2

I have a multi class text data which I want to SMOTE because of the minority labels. I already did this, but I'm getting sparce matrix as my output.

Is there a way to get the text data back after SMOTE?

Here is my code sample:

X_train = df['transcript']
y_train = df['label']
from imblearn.over_sampling import SMOTE 
sm = SMOTE(random_state = 2) 
X_train_res, y_train_res = sm.fit_sample(X_train, y_train)
Venkatachalam
  • 16,288
  • 9
  • 49
  • 77
Eniola
  • 133
  • 10
  • Can you post your complete code? – Venkatachalam Jul 17 '20 at 14:11
  • Thanks, I've made adjustment to my code. the data is in a dataframe with two columns: label and transcript. I've already done the cleaning. But some label are minor that's why I need to SMOTE it. Aside from the cleaning, I haven't done anything else. – Eniola Jul 17 '20 at 14:15

2 Answers2

2

SMOTE.fit_sample uses label_binarize from Scikit-learn internally: https://github.com/scikit-learn-contrib/imbalanced-learn/blob/12b2e0d/imblearn/base.py#L87

You should manually use sklearn.preprocessing.LabelBinarizer on the y values before applying SMOTE.

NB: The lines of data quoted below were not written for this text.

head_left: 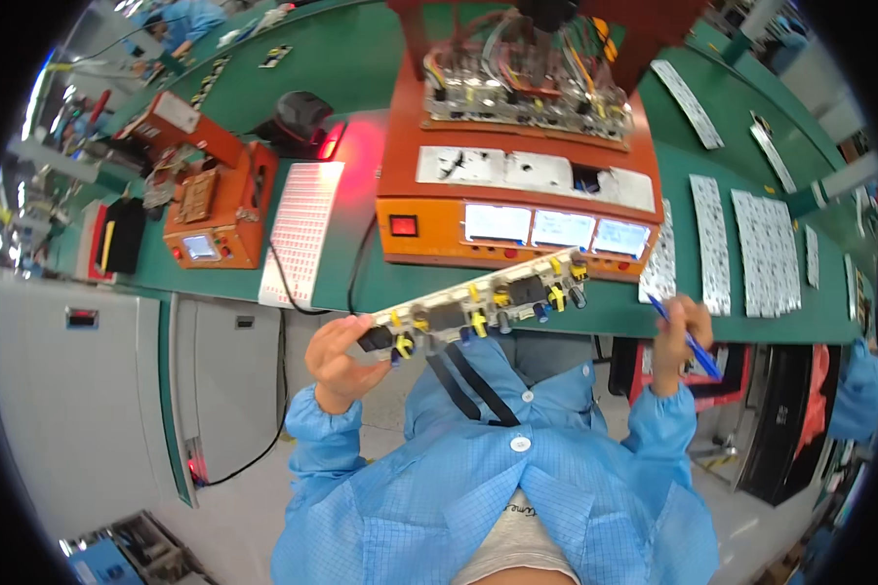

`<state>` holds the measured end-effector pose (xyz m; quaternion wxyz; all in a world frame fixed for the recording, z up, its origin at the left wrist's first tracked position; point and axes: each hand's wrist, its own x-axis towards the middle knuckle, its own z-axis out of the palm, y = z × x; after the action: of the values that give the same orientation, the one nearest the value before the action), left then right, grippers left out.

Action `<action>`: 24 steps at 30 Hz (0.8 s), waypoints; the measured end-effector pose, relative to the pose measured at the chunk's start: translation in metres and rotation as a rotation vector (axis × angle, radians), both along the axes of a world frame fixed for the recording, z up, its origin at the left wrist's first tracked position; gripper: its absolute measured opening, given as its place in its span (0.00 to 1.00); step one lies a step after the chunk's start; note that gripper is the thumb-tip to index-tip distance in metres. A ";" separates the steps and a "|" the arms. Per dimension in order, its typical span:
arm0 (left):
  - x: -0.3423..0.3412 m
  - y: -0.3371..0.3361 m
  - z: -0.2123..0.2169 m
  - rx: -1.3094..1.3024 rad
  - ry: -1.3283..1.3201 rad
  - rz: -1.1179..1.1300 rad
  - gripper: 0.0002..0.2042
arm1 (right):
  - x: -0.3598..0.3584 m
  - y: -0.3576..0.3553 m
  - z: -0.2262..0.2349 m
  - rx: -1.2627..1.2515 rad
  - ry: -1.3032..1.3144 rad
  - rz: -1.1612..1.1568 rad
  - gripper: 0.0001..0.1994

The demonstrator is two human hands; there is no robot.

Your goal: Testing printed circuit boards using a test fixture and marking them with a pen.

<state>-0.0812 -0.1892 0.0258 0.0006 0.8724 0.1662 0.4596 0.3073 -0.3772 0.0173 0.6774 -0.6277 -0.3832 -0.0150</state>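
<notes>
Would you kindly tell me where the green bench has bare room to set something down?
A broad bare patch on the green bench lies beyond the scanner, left of the large orange machine. A smaller gap lies between the white sheet and that machine, though a black cable crosses it. Right of the machine, silver panels crowd the bench.

And here a light-blue coat [390, 507] is worn, faintly gridded, set with round white buttons [520, 445]; sleeves [661, 439] are gathered at the cuffs [322, 414], a pale, dark-lettered shirt [512, 541] is revealed at the open collar [564, 505]
</notes>
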 end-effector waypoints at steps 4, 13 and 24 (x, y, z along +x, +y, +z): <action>-0.010 -0.004 -0.021 -0.278 -0.271 0.298 0.34 | -0.006 -0.019 -0.005 0.026 -0.026 -0.108 0.12; 0.007 0.050 -0.028 -0.511 -0.420 0.831 0.26 | -0.021 -0.019 -0.031 -0.029 0.013 -0.170 0.13; 0.006 0.061 -0.032 -0.550 -0.133 0.859 0.23 | 0.000 -0.025 -0.057 -0.118 -0.079 -0.277 0.15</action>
<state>-0.0750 -0.1278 -0.0065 0.0518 0.6621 0.6238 0.4121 0.3073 -0.4026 -0.0400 0.6153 -0.7122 -0.3194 -0.1103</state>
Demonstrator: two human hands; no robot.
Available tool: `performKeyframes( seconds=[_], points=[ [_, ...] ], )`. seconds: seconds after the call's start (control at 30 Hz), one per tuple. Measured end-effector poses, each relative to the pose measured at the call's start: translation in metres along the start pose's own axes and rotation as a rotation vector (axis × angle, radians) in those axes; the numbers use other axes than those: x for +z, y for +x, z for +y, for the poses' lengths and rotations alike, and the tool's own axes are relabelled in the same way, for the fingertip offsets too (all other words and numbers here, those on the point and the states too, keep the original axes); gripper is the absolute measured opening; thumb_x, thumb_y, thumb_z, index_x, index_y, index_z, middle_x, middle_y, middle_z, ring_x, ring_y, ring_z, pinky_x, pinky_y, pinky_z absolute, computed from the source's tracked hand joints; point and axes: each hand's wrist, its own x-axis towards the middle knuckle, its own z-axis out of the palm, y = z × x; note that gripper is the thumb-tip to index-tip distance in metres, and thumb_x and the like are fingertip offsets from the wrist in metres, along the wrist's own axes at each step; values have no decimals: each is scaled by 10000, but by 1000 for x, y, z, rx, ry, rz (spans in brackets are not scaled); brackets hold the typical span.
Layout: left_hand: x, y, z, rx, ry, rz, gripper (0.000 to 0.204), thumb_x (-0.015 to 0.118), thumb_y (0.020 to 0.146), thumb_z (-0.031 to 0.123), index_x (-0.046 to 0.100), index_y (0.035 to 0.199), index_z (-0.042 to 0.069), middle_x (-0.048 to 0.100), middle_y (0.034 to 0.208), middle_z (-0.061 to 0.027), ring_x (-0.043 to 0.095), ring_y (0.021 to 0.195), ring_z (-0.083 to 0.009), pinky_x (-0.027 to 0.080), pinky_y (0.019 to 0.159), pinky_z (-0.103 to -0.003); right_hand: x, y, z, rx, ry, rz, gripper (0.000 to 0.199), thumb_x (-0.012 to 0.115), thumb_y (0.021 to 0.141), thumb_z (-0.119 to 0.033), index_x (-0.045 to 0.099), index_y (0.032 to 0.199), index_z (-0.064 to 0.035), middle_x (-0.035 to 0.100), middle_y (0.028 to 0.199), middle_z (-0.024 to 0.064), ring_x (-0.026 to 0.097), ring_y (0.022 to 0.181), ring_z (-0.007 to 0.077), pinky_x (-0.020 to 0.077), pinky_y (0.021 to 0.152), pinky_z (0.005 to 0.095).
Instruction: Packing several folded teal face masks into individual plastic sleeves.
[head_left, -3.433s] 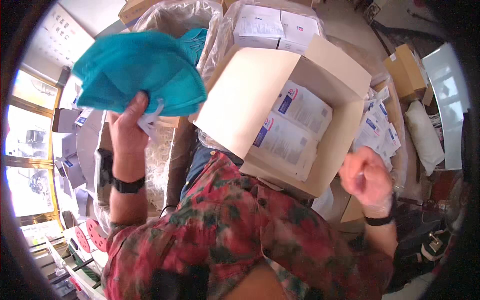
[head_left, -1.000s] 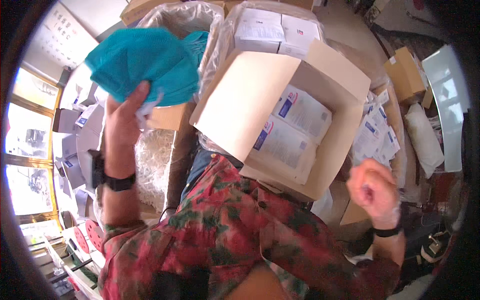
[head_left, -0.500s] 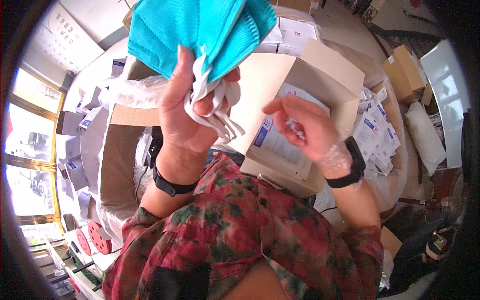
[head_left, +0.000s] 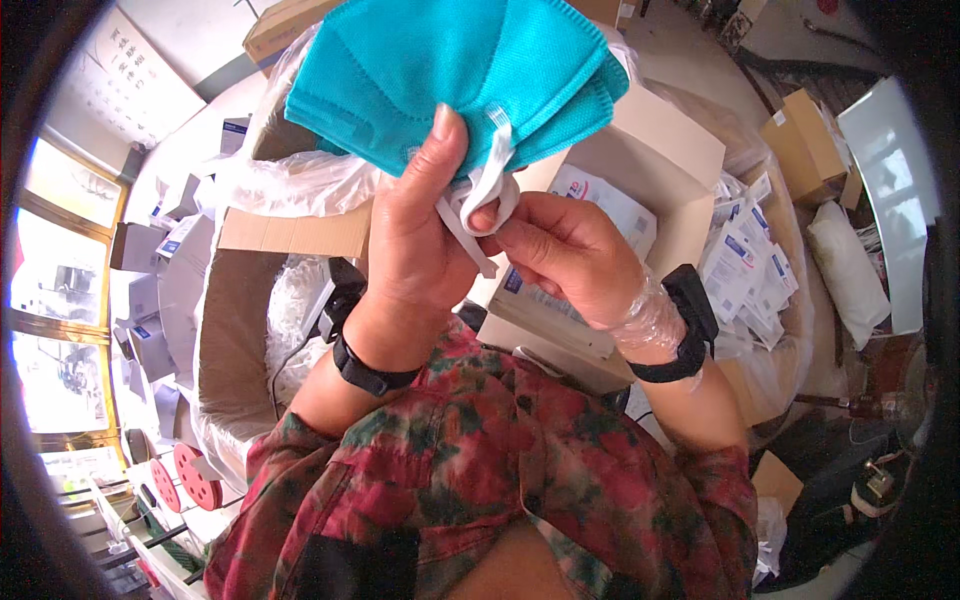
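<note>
Clamps teal masks [head_left: 440, 70] in closed left hand [head_left: 415, 235], presumably to keep them stacked; pinches white straps [head_left: 490, 178] in nearly closed right hand [head_left: 585, 258].

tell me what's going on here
A person holds a stack of folded teal masks in the left grip, white straps hanging below. The right grip is at those straps, but whether it pinches one is hard to tell. Behind, an open carton holds white packets, and more packets lie in a plastic-lined box to the right.
</note>
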Motion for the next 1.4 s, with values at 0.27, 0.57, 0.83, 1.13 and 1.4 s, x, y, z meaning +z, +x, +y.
performKeyframes(
  seconds=[0.27, 0.57, 0.83, 1.13, 1.4],
  points=[
    [-21, 20, 27, 101, -128, -85, 407, 423, 989, 380, 603, 928, 20, 653, 700, -114, 521, 418, -53, 462, 444, -177, -15, -18, 12, -12, 84, -18, 157, 600, 906, -207, 645, 890, -57, 580, 745, -64, 483, 658, 28, 386, 587, 203],
    [-18, 24, 30, 113, -166, -101, 418, 368, 1006, 381, 600, 992, 34, 626, 596, -64, 591, 483, -117, 525, 514, -241, -15, -19, 29, 0, -229, -91, 187, 628, 886, -223, 649, 876, -37, 610, 726, -24, 525, 691, 41, 431, 609, 229],
    [-16, 22, 31, -11, -185, -331, 429, 383, 1002, 376, 589, 1006, -1, 654, 736, -132, 537, 447, -49, 478, 462, -200, -18, -28, 48, 40, -289, -12, 199, 649, 883, -238, 655, 927, -44, 648, 780, 2, 566, 745, 62, 474, 670, 260],
    [-2, 23, 17, -8, -202, -416, 363, 301, 1022, 320, 540, 1097, 58, 608, 855, -162, 607, 638, -173, 526, 547, -248, -30, -8, 30, -120, -107, -91, 322, 764, 800, -233, 615, 1028, -63, 600, 854, -29, 525, 786, 51, 450, 676, 243],
    [1, 31, 22, 128, -161, -299, 391, 315, 1019, 331, 591, 1029, 55, 623, 699, -87, 587, 528, -158, 524, 517, -271, -7, -2, 48, -92, 7, -159, 227, 649, 897, -259, 599, 991, -58, 611, 836, -42, 499, 705, 25, 417, 607, 198]
  ],
)
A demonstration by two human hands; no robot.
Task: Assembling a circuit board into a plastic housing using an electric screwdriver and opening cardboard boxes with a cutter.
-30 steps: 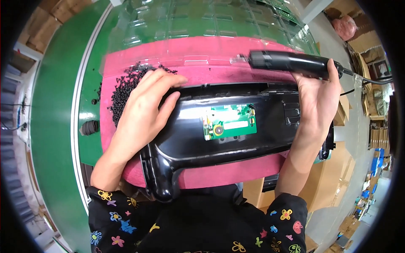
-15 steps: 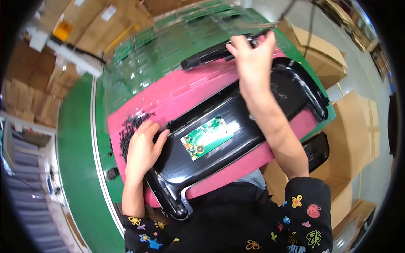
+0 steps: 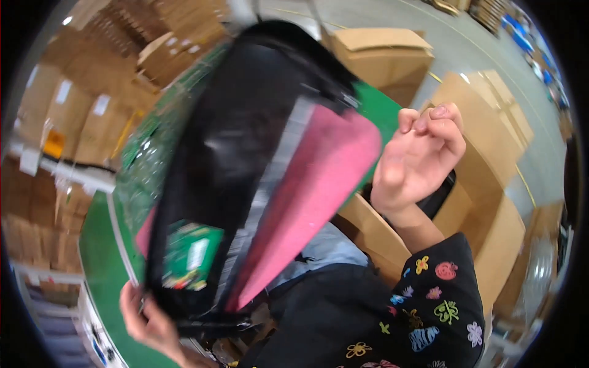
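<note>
A long glossy black plastic housing (image 3: 221,144), blurred by motion, stands tilted up across the middle of the view. At its lower left end my left hand (image 3: 147,322) grips the edge, fingers partly hidden behind it. Inside the housing's lower part sits a green circuit board (image 3: 193,254) with a white patch. My right hand (image 3: 420,156) is raised to the right of the housing, apart from it. Its palm is turned up and bare, with the fingers loosely bent and nothing visible in them.
A pink mat (image 3: 319,178) lies under the housing on a green table (image 3: 104,245). Clear plastic trays (image 3: 147,162) are at the far left. Open cardboard boxes (image 3: 491,236) stand close on the right, one with a black part (image 3: 438,199) inside. Stacked cartons (image 3: 67,116) fill the background.
The housing, flat on the mat before, has swung up and turned steeply with the board in it. My right hand has left the far black piece and come back right. The view has shifted.
</note>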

from imblearn.over_sampling import SMOTE
from sklearn.preprocessing import LabelBinarizer

sm = SMOTE(random_state = 2)
lb = LabelBinarizer()
y_train_bin = lb.fit_transform(y_train)
X_train_res, y_train_res_bin = sm.fit_sample(X_train, y_train_bin)

Then you can recover the text labels from the fitted LabelBinarizer.inverse_transform method:

y_train_res = lb.inverse_transform(y_train_res_bin)
shadowtalker
  • 12,529
  • 3
  • 53
  • 96
  • I've tried this before too, but I was getting an error that says: ValueError: could not convert string to float: – Eniola Jul 17 '20 at 14:20
  • This line: 'X_train_res, y_train_res_bin = sm.fit_sample(X_train, y_train_bin)' – Eniola Jul 17 '20 at 14:27
2

Actually SMOTE expects X to be numerical data only. This is not the problem with the labels, which can be strings.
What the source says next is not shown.